Guest Column | June 15, 2026

Biomaterials In Ophthalmology Are Reshaping Ocular Drug Delivery

By Jordana Andrade Santos, Ph.D.

Close up of eye-GettyImages-948475794

Ophthalmic therapeutics sit at an inflection point. Conventional treatments — eye drops, intravitreal injections, and donor-tissue transplantation — continue to dominate clinical practice despite well-documented shortcomings: bioavailability below 5% for topical formulations, monthly intravitreal injection burden for anti-VEGF therapies, donor cornea shortages, and patient adherence collapse in chronic conditions like glaucoma.1,2 With over 1 billion people worldwide living with preventable or unaddressed vision impairment, the gap between standard-of-care performance and patient need is widening.1

Biomaterial-enabled devices, from biodegradable intravitreal implants and drug-eluting punctal plugs to bioengineered corneal scaffolds and nanocarrier platforms, are translating from bench to clinic at an accelerating pace.2,3 For pharmaceutical developers, CDMOs, and translational scientists, this shift is not merely academic. It is reshaping product life cycle strategy, regulatory pathways, and the competitive landscape for posterior- and anterior-segment therapeutics.

This article examines what the recent literature reveals about biomaterial classes in clinical and preclinical development, the operational and regulatory bottlenecks slowing translation, and where industry investment should focus over the next five years.

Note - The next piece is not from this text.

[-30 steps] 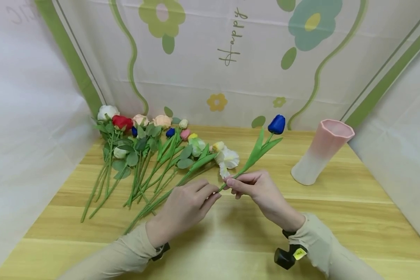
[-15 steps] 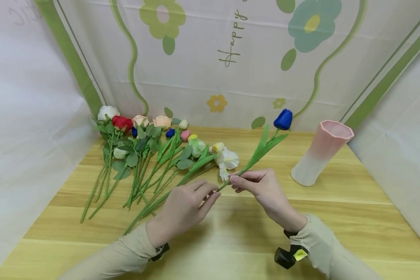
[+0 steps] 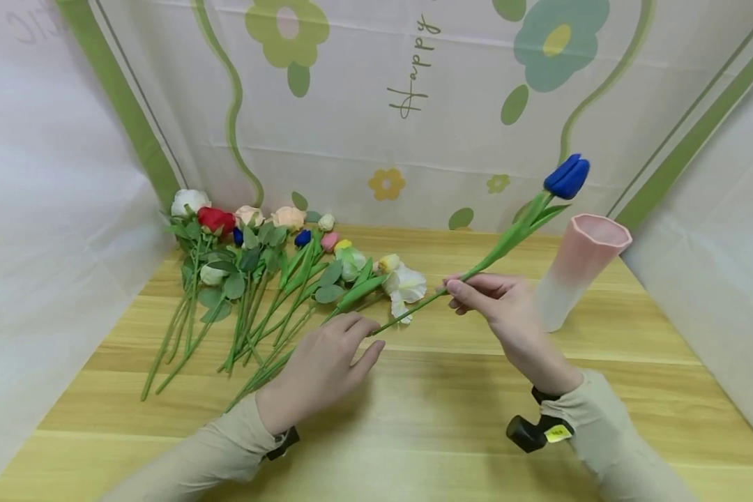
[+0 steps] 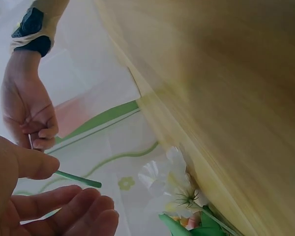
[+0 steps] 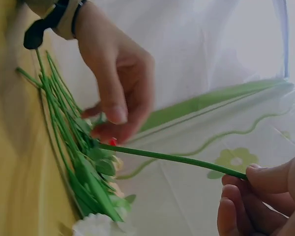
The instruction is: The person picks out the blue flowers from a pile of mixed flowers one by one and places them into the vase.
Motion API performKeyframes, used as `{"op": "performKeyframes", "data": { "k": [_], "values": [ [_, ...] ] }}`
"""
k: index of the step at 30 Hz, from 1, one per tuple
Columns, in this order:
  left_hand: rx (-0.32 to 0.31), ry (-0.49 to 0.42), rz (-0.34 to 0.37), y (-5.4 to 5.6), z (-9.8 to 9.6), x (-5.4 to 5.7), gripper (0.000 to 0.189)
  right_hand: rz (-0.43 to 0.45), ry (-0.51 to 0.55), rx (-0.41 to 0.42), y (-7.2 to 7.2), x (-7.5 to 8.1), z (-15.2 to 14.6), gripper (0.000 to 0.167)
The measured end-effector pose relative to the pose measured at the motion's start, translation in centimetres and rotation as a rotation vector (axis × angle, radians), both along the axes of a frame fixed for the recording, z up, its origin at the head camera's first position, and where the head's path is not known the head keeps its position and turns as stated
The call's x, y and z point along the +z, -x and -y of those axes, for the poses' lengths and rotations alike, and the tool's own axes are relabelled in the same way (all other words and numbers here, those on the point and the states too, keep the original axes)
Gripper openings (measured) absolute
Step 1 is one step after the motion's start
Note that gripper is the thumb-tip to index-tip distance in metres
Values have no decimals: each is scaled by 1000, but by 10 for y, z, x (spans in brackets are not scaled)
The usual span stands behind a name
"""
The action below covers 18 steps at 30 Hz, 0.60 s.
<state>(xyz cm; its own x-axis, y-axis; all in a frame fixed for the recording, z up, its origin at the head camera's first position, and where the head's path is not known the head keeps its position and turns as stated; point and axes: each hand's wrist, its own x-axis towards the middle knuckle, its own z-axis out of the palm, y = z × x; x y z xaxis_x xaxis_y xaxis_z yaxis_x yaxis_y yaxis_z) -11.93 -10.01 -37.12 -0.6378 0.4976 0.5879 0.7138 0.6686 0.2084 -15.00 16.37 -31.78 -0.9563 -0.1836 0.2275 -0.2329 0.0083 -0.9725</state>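
Note:
My right hand point(image 3: 508, 317) pinches the green stem of a blue tulip point(image 3: 567, 177) between thumb and fingers; the bloom tilts up to the right. The stem's lower end reaches back to my left hand point(image 3: 326, 359). In the left wrist view that stem end point(image 4: 81, 179) lies in the gap between a parted thumb point(image 4: 37, 164) and relaxed fingers, not gripped. A pink-and-white vase point(image 3: 580, 265) stands just behind my right hand, which hides part of its base. Its mouth sits below and right of the bloom.
Loose artificial flowers lie at the left of the wooden table point(image 3: 427, 432): a red rose point(image 3: 216, 221), a white rose point(image 3: 189, 202), peach roses point(image 3: 288, 217), more tulips and a white ruffled flower point(image 3: 405, 284). A printed cloth point(image 3: 345, 132) hangs behind.
My right hand has carried the blue tulip up and to the right, closer to the vase. The left thumb and fingers have parted, and the stem has slid out from between them.

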Motion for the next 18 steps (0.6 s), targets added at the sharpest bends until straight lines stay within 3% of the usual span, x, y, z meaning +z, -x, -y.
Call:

Why Ocular Biomaterials Matter Now

The eye is, paradoxically, both an ideal and a hostile environment for drug delivery. The blood-retina barrier limits systemic exposure and its relative immune privilege, particularly in the anterior chamber, allows foreign biomaterials to be tolerated more readily than in most organs. Yet that same anatomy creates formidable pharmacokinetic obstacles: precorneal tear turnover, the multilayered corneal epithelium, the blood-aqueous and blood-retina barriers, and rapid vitreal clearance collectively reduce ocular bioavailability of topically applied drugs to a fraction of the administered dose.2

The clinical consequences are well-rehearsed. Anti-VEGF therapy for neovascular age-related macular degeneration (AMD) and diabetic macular edema (DME) requires frequent intravitreal injections, historically as many as 13 per year, with attendant risks of endophthalmitis, retinal detachment, and hemorrhage.2 Glaucoma management depends on topical regimens with documented adherence rates that collapse in elderly populations. Corneal blindness, which accounts for roughly 12% of global blindness cases, remains constrained by donor tissue availability and graft rejection risk.3,4

Biomaterials address these failure modes by acting as drug reservoirs, structural scaffolds, regenerative templates, or combinations thereof. The commercial signal is unambiguous: FDA approvals for Ozurdex (dexamethasone PLGA implant), Iluvien (fluocinolone acetonide non-biodegradable implant), Durysta (bimatoprost biodegradable intracameral implant), and Susvimo/Port Delivery System (refillable ranibizumab reservoir) have established biomaterial-enabled devices as a legitimate and reimbursable therapeutic category.3

The Biomaterial Toolbox: What Industry Developers Are Working With

The current development pipeline draws on three broad biomaterial classes, each with distinct CMC, regulatory, and scalability profiles.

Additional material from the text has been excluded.